Have I offended anyone yet? Well how about this? My next vehicle will be purchased without my considering front-impact protection nor rollover potential. (I don't intend to wreck or roll it.). Nor do I want side airbags, and I would dispense with front air bags if I could. Finally, when I heard that I may not be able to get a flu shot this winter, I was not the least bit disturbed. If any of what I have written has caused you to have a panic reaction, call 911.
-- Ronald Khol, Editor
That has less to do with political correctness and more to do with common courtesy.
I was at a WSP show last night...outdoors...I came home reeking of cigarette smoke.
That it would be great if you could tell racist jokes in the bathroom at work and not care if members of the races disparaged in the joke heard you or not?
Or that it would be great if you could tell a racist joke among whites and never have another white person get offended by it?
Freedom is when you get to tell your joke and other people get to be offended and hold it against you.
With your point being? If you went to a beach, would the aroma of rotting seaweed have the same effect, Panic?
Sorry, this crazy sci-fi scenario exceeds my ability to suspend disbelief.
You seem touchy.
Are you a smoker?
Good to see that Ron Kohl is still writing. I used to read him quite a bit in the early 90s.

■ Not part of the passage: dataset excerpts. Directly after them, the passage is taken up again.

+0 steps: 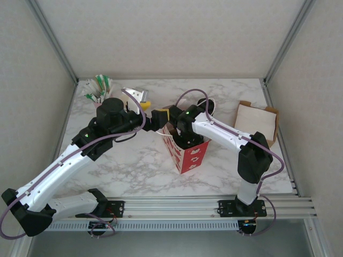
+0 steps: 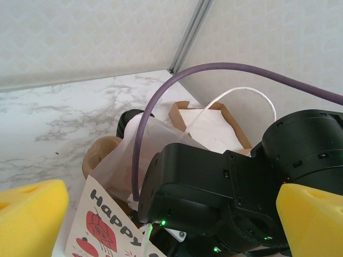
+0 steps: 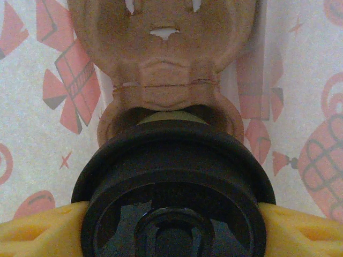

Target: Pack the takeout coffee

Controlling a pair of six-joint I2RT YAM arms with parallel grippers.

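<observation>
The takeout coffee [image 3: 174,176] shows its round black lid from above, with a sliver of olive body past it. My right gripper [image 3: 174,227] is shut on it, one yellow finger [image 3: 37,230] pressing each side of the lid. The cup hangs inside the red-and-white gift bag [image 1: 188,154], just above a brown pulp cup carrier [image 3: 161,64] at the bag's bottom. The right wrist [image 1: 187,134] reaches down into the bag's mouth. My left gripper [image 1: 161,115] stands open at the bag's left rim, yellow pads [image 2: 32,214] wide apart, the bag's printed wall [image 2: 102,225] between them.
A cup of wrapped straws [image 1: 99,88] and a silver packet [image 1: 134,95] stand at the back left. A brown tray with white napkins [image 1: 256,122] sits at the right. A black stack of lids [image 1: 208,105] is behind the bag. The front marble is bare.
</observation>
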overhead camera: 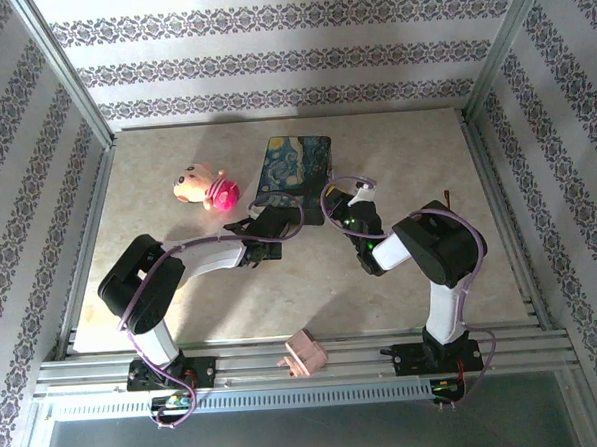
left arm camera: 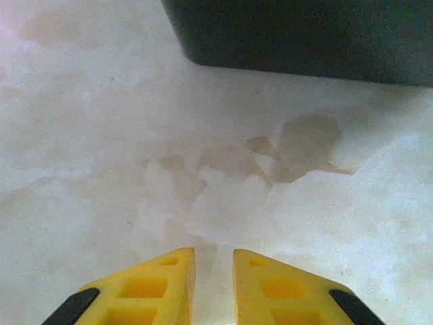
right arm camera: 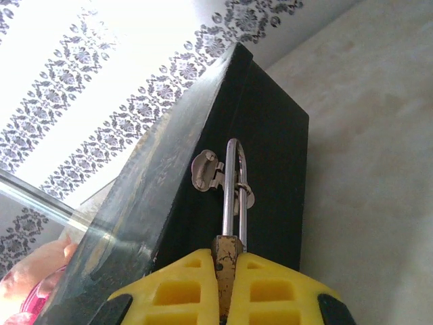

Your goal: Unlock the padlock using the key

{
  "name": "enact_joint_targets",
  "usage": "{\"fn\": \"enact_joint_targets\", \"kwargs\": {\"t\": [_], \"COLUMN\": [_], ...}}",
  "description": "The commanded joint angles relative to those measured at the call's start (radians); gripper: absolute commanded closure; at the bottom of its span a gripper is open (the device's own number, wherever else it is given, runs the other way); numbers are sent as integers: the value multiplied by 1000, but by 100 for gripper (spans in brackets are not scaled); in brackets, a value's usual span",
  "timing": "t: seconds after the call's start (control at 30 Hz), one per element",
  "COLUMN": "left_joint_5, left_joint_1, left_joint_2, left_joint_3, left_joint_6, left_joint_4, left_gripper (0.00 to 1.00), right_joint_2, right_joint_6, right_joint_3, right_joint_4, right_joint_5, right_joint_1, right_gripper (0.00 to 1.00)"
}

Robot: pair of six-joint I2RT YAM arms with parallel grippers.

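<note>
1. The padlock (right arm camera: 226,245) hangs on the front of the painted box (right arm camera: 267,135). Its brass body is pinched between the yellow fingers (right arm camera: 284,288) of the right end effector (right arm camera: 228,261).
2. Its silvery shackle (right arm camera: 227,196) rises from the body and loops through the box's metal latch (right arm camera: 206,169), just under the lid edge.
3. The right end effector is clamped on the padlock, with only a thin strip of brass showing between the two fingers.
4. The box stands on the pale marbled table (right arm camera: 379,169). From above, its lid shows a swirling blue and yellow painting.
5. The left end effector (left arm camera: 214,261) hovers low over the table just before the box's dark side. Its fingers stand a narrow gap apart, with bare table visible between them.
6. A plush toy (overhead camera: 204,186) with a pink part lies to the left of the box.
7. A small pink block (overhead camera: 302,353) sits on the near rail between the arm bases.
</note>
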Motion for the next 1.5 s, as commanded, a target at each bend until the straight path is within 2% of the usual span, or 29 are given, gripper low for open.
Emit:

Only thing wrong w/ the piece is his giving Stern a pass.
Stern's show was a huge source of spewed filth on the airwaves (at least when I used to encounter it on the dial in 1999).
Right you are, back when I used to drink I hit 0.40% on one occasion (right before I quit for good!). I was walking around and joking with the cops after I totaled my car. The medics thought that the alcohol should have killed me.
Regards,
GtG
Ah, but if there are two, hands get washed. Should there be one, alone, no washing takes place.
Were a self-described black FReeper to use derogatory epithets about whites, the post would likely be pulled.
When a self-described white FReeper uses a derogatory epithet about whites it is generally allowed to stand, however.
There is also a subset of FReepers who have appointed themselves the racism police and will hit abuse if a post strikes them as having a slight hint of racism.
Common courtesy is not eavesdropping on others' conversations.
Knowing a minority is in a bathroom stall and loudly telling a minority-related joke -- that's discourteous. Then again, he may laugh the loudest.